About a dozen students attended a breakfast roundtable conversation with U.S. Deputy Commerce Secretary Don Graves and Madison’s District 8 Alder MGR Govindarajan this morning. Attendees were mostly students from climate activist groups where they voiced their concerns about federal policy on climate change initiatives and how decisions from the Department of Commerce directly affect them.

The effort was organized by Alder Govindarajan as he continues his push to get students “a seat at the table,” as he puts it, in discussing government decisions on local, state and federal levels.

“It really is about engagement, and you have to put more effort in there to be able to get a seat at the table,” Alder Govindarajan said. “You can’t have people at the table if you don’t have a table.”

Graves touted efforts under the Biden administration to combat growing issues on the economy, with a heightened focus on inflation, and climate change. Graves has been touring Wisconsin to discuss economic growth. Yesterday in Milwaukee with Gov.
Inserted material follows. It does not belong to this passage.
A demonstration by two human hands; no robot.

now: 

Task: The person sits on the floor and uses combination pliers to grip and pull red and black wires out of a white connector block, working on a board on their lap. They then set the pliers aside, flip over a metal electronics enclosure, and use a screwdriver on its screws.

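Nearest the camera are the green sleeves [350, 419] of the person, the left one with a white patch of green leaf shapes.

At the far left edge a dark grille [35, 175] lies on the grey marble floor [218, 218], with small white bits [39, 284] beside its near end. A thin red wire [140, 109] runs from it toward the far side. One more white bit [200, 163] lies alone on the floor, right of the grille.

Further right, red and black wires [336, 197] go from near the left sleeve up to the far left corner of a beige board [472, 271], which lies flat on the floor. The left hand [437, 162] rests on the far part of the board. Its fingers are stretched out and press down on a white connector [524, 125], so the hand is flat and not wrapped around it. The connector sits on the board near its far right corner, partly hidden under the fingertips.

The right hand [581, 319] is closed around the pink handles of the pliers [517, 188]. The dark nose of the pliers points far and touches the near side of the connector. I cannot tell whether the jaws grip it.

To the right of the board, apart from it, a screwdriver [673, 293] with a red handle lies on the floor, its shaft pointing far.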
Tony Evers, Graves touted a new report that concluded that economic growth has been better than previously estimated.

“I think when we remind people of where things were before, with high unemployment and big challenges with our economy, jobs going away to other countries, I think people are going to remember that you’re actually in pretty good shape,” Graves said. “The 14 million new jobs since the president took office, including the more than 800,000 in manufacturing — it’s a good indicator of the direction that the economy is going.”

The Bureau of Economic Analysis’ report, released yesterday, found that gross domestic product (GDP) had grown 5.2% in the third quarter. The previous estimate for growth was expected to be 4.9%.
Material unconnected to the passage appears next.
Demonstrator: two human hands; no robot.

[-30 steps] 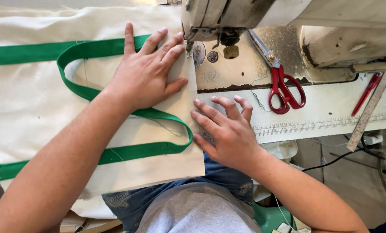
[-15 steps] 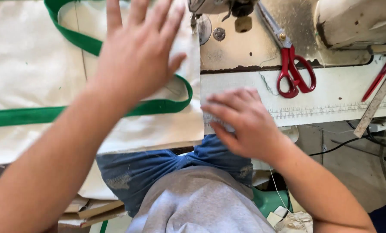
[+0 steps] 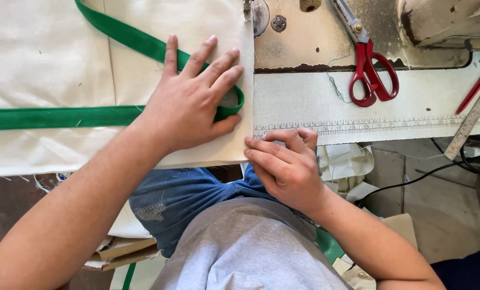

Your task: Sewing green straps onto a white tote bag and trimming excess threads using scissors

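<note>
Head view looks down on a cream woven canvas panel (image 3: pixel 63 59) trimmed with one green webbing strap (image 3: pixel 57 117), which runs flat across the cloth and bends into a rounded loop near the panel's right edge. This panel lies on the pale, worn sewing-machine surface (image 3: pixel 304 102), its near edge hanging just over the front. One left hand (image 3: pixel 189 107) lies flat on it, fingers spread wide, palm pressing the cloth and covering part of the strap loop; it grips nothing. One right hand (image 3: pixel 285 164) is at the panel's lower right corner, fingers curled narrow and fingertips pinching the cloth edge beside the surface's front rim. Along that rim runs a printed measuring strip (image 3: pixel 369 124), long and thin. One pair of steel scissors with red handles (image 3: pixel 369 70) rests on the surface to the right, well apart from both hands. Farther right lie a slim red tool (image 3: pixel 479 83) and a tilted metal ruler (image 3: pixel 473 121). Below, blue denim (image 3: pixel 186 196) and grey knit fabric (image 3: pixel 245 252) cover the person's lap.
</note>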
“There’s a lot of misinformation out there, but people need to remember where we were just a couple of years ago, coming out of the pandemic when the president inherited an economy, it was in shambles.” Graves said.

Students’ biggest concerns from an environmental standpoint was on creating policy to improve lives for themselves now and in the future for their children later in life.  

“It’s not an issue that impacts just the people living now, but also the millions of people coming later in the future,” Alder Govindarajan said. “Now we get to ask questions like, what decisions does the Department of Commerce make that does affect the climate needs of our generation?”

Graves highlighted four acts to address concerns on the environment and the economy from the Biden administration.

Graves touted The American Rescue Plan, a $1.9 trillion stimulus bill passed in 2021; the Bipartisan Infrastructure Law, which authorized $108 billion to support federal public transportation programs; the CHIPS and Science Act, a federal statute to increase domestic research and manufacturing of semiconductors with a $208 billion funding boost; and the Inflation Reduction Act meant to curb inflation by  reducing the federal government budget deficit, lowering prescription drug prices and investing in domestic energy production with a focus on promoting clean energy.

The deputy secretary aims to have continued conversations around investment decisions from the federal government with younger voters in a way that addresses their needs in a way that is in “an equitable way,” Graves said.

Both Govindarajan and Graves said they hope to find more opportunities for government at all levels to engage with students in the future. The two see the importance of speaking with students more that has typically been ignored by previous politicians.

“It’s critically important for us to be talking with students. These are the leaders of the future. They are folks who have not just a voice but have a stake in the direction that our country’s gonna go,” Graves said. “We have to make sure that we’re listening just as much as we’re acting.”